== EXERCISE OBJECTIVE ==
Write the full listing out again, word for word, but omit the pictures.

== DATA SECTION ==

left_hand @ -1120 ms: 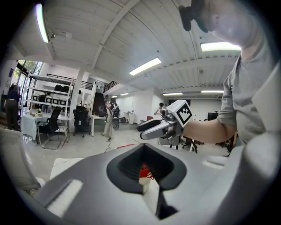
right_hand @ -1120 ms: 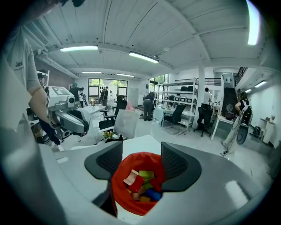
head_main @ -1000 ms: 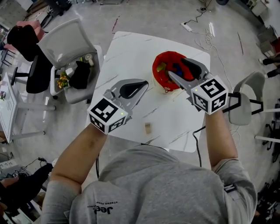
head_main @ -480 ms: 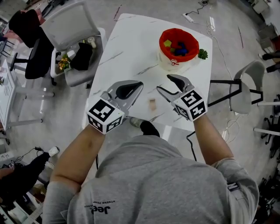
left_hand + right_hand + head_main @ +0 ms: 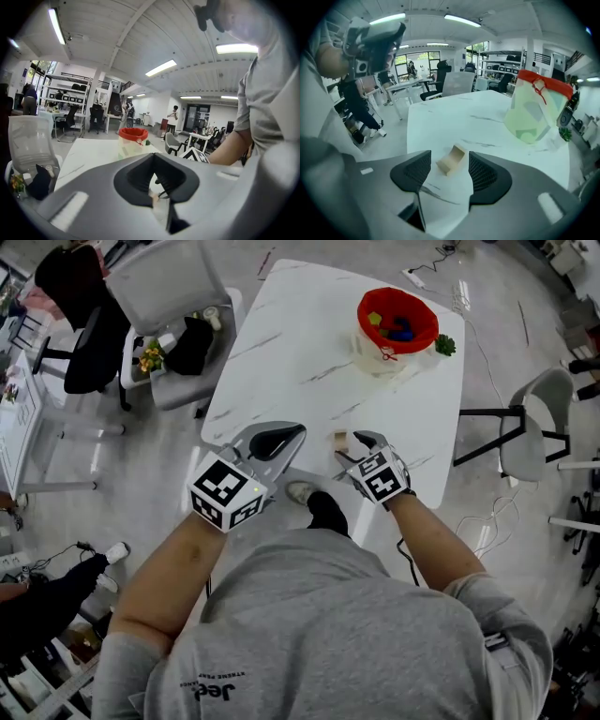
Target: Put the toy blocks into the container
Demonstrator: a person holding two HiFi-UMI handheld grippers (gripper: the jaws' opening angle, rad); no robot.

== EXERCISE OUTPUT ==
left_hand @ -1120 ms: 
right_hand @ -1120 ms: 
head_main @ -1000 ms: 
head_main @ -480 ms: 
left_hand + right_hand + head_main @ +0 ms: 
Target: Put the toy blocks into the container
Demonstrator: a person holding two HiFi-UMI handheld grippers (gripper: the jaws' opening angle, rad); no robot.

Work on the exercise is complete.